• WHAT THIS TASK INVOLVES
Scan the records for the string "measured"; copy each line where it occurs.

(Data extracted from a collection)
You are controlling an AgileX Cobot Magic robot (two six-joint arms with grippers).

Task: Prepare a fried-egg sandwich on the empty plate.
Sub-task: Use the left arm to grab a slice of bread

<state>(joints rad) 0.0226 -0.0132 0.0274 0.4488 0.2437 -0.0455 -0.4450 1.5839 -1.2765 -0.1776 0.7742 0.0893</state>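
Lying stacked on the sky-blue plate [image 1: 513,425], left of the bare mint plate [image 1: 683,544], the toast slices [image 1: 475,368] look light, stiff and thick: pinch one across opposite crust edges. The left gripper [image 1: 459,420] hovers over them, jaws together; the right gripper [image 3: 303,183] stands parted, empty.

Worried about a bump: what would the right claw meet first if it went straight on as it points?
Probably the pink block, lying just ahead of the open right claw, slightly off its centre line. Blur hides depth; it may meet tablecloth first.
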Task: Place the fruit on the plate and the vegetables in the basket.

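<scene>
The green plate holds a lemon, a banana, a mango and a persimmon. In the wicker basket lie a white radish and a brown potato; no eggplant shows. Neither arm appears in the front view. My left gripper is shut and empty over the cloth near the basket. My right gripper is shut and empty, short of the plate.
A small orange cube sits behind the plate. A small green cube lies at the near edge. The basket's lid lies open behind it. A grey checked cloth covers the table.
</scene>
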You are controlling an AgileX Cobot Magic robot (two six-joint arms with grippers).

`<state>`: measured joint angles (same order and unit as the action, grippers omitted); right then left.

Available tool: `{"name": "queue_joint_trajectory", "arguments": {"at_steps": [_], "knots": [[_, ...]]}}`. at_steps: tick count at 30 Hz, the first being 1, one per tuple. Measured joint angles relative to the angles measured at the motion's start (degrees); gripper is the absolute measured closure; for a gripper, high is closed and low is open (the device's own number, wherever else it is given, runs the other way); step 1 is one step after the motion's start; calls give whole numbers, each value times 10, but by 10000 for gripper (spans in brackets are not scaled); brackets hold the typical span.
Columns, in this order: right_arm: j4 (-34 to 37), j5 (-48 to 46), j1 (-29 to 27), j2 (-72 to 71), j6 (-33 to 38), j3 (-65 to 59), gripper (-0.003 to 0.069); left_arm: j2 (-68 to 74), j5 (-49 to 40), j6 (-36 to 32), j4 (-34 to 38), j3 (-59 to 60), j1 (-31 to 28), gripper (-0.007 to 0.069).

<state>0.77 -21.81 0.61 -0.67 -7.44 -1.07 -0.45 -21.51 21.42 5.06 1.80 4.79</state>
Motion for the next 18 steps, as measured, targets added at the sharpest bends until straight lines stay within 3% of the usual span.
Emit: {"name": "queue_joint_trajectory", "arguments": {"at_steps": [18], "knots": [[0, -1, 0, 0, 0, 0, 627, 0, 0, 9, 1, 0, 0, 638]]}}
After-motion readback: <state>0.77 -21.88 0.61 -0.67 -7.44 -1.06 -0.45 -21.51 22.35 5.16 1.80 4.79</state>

• WRITTEN ANSWER
`<state>`: measured joint angles (same order and unit as the action, grippers omitted); right then left.
Available tool: `{"name": "queue_joint_trajectory", "arguments": {"at_steps": [_], "knots": [[_, ...]]}}`. at_steps: tick count at 30 Hz, the first being 1, one per tuple. Measured joint angles relative to the angles measured at the motion's start (degrees); gripper is the absolute measured closure; for a gripper, high is closed and low is open (the device's own number, wherever else it is given, runs the other way); step 1 is one step after the motion's start; calls give whole numbers, each value times 10, but by 10000 for gripper (spans in brackets are not scaled); brackets hold the typical span.
Motion for the next 18 steps, as measured, targets added at the sharpest bends until straight lines stay within 3% of the usual span.

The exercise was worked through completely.